In a letter dated May 25, the recently appointed senior curator: communications, Steven Sack, sheepishly but, one feels, not unreasonably, explained that the gallery provides “guided tours in which children are assisted to ‘read’ the works on display” and that “none of the voluntary guides conducting the children’s tours were prepared to present your work”. Hence access was to be limited by the blind.

This action, Sack said, by the way, has not only limited but also significantly expanded the work’s audience: green-uniformed municipal security guards in particular have been observed to take an unprecedented interest in the visual arts.

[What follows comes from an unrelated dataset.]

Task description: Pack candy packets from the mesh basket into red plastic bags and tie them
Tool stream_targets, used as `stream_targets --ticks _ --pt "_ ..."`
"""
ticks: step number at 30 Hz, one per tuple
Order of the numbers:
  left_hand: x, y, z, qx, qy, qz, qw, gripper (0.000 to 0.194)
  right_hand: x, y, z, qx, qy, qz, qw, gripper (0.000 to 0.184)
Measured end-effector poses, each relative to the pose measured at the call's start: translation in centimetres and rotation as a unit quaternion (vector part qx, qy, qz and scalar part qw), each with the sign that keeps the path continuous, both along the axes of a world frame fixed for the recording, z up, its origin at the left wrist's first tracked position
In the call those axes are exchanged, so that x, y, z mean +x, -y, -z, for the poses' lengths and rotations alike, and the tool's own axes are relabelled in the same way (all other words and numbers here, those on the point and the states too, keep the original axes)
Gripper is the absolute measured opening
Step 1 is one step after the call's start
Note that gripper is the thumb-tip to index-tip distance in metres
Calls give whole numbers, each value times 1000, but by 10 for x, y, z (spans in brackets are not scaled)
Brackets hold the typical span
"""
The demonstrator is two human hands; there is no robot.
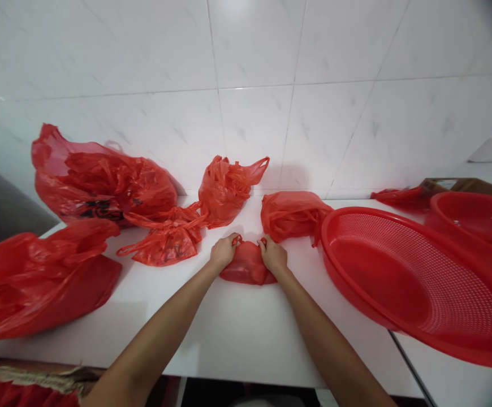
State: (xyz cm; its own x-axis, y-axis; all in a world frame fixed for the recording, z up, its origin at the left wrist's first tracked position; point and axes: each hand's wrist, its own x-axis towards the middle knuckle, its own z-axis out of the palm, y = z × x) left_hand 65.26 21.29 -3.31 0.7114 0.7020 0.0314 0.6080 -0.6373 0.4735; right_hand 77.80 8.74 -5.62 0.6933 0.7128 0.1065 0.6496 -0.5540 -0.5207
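Note:
A small red plastic bag [246, 264] lies on the white table in front of me, its contents hidden inside. My left hand [224, 250] is closed on the bag's upper left edge, with a bit of red plastic showing at the fingertips. On the other side my right hand [273, 252] pinches the upper right edge. The bag's base rests on the tabletop between both hands. Just behind my right hand sits another filled red bag [294, 212]. A crumpled knotted red bag [167, 240] lies left of my left hand.
Red bags stand along the tiled wall: an upright one [224, 192] and a large one with black print [106, 181]. Another big red bag [46, 277] is at the left front. A red perforated basket [382, 282] takes up the right side, beside a second red basket [475, 212].

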Motion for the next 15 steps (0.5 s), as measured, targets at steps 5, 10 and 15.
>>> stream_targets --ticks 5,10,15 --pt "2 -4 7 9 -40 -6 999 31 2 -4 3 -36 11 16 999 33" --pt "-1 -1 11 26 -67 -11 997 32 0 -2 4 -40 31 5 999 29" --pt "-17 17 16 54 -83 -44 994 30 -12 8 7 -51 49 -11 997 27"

So far so good. Given the circumstances, and the elevation of what he describes as a “work on paper”, Geers acceded to the gallery’s intervention. More problematic is the case of Title Withheld (Small Change), mainly because the 14 scattered coins are backed up by an insurance policy worth R6 000. If somebody misses the point that this is an artwork — and it is specified in the description of the work that there should be nothing in the way of lighting, titling or presentation to tell the casual visitor that it is an artwork — and pockets them, it is not 14 coins that have been stolen but a R6 000 artwork.

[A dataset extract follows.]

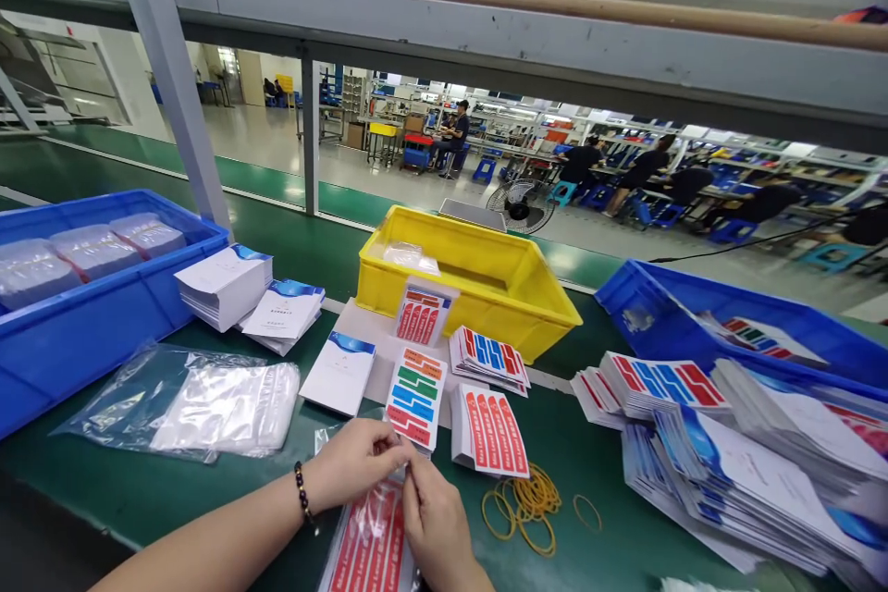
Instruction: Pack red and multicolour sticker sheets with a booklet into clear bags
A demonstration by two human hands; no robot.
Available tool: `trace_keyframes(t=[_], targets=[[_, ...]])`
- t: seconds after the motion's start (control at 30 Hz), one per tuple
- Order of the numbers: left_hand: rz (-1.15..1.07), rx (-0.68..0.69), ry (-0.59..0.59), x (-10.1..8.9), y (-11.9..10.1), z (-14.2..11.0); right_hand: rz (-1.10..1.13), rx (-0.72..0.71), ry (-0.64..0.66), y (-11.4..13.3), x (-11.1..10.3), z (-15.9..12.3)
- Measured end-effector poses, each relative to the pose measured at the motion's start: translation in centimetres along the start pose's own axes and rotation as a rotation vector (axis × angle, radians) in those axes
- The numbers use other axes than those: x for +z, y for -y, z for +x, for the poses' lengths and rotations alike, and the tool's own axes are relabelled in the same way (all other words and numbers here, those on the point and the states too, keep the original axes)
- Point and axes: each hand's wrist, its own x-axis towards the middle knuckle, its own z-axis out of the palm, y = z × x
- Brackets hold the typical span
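My left hand [357, 464] and my right hand [438, 518] meet with fingertips pinched together at the top edge of a clear plastic bag. Inside this bag [367, 541] is a sheet with red printed strips, lying near the front of the bench. Just beyond my fingers sits a stack of sticker sheets [416, 396] in orange, green, blue and red. Beside it are a stack of red label sheets [489, 430], a stack of red and blue sheets [487, 359] and a pile of booklets [339, 374]. My fingers partly hide the bag's top.
Yellow rubber bands [534, 501] lie right of my hands. Empty clear bags [228, 407] are at left by a blue bin [139, 291]. A yellow bin [472, 310] stands behind; at right, booklet piles [756, 481] front another blue bin [666, 296]. A shelf beam [486, 14] crosses above.
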Motion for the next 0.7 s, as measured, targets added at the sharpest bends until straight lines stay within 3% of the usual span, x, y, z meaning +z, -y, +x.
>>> trace_keyframes(t=[0.1, 0.2, 0.33, 0.47, 0.6, 0.7], targets=[[-0.325, -0.09, 0.013, 0.5, 0.7, 0.9, 0.028, -0.008, -0.018, 0.2, 0.0, 0.1], [-0.461, -0.087, 0.011, 1.3, 1.5, 1.0, 0.159, 0.116, 0.045, 0.8, -0.3, 0.6], [-0.31, 0.021, -0.001, 1.7, 2.3, 0.6, 0.271, 0.281, 0.143, 0.9, -1.0, 1.3], [-0.047, 0.135, 0.002, 1.5, 2.7, 0.3, 0.254, 0.255, 0.193, 0.6, -1.1, 1.2], [0.068, 0.174, 0.045, 1.6, 2.2, -0.1, 0.012, 0.158, 0.064, 0.1, -0.7, 0.9], [0.017, 0.108, 0.045, 1.6, 2.1, -0.1, -0.207, 0.105, -0.086, -0.3, -0.6, 0.9]])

You can see why the gallery authorities decided to place the coins inside a glass box. This solution was arrived at after earlier attempts to solve the crisis left Geers variously “disappointed” and “dismayed”. The gallery authorities tried gluing the coins to the floor, but, objected Geers, interaction with the environment is part of the meaning. They tried locking the coins in a safe — which Geers described as “adding insult to injury”.

Finally Sack was forced into the classic bureaucratic argument: “Museums all over the world have to take steps to ensure that they safeguard works.”

Geers points out in an open letter that to place the coins in a glass box “in effect completely destroys the piece …

“The potential to pick up the coins … and the resulting museological and ethical conflicts and debates this potential elicits is precisely the work of art,” Geers goes solemnly on. “When declaring that the coins be left to compose themselves according to chance, I intended that the process continue throughout the duration of the exhibition.”

It is up to the museum to make sure that the artwork doesn’t come to any harm, says Geers. But the gallery doesn’t have the staff to assign a full-time guard to look after just one piece, says Sack.

So, at the time of writing, an impasse. And, of course, the work continues to unfold …

One watches the space with interest. Meanwhile, it is worth recording that Geers insists his motives are not mercenary. “I’ll probably give the money to the gallery if it ever comes to an insurance claim,” he says.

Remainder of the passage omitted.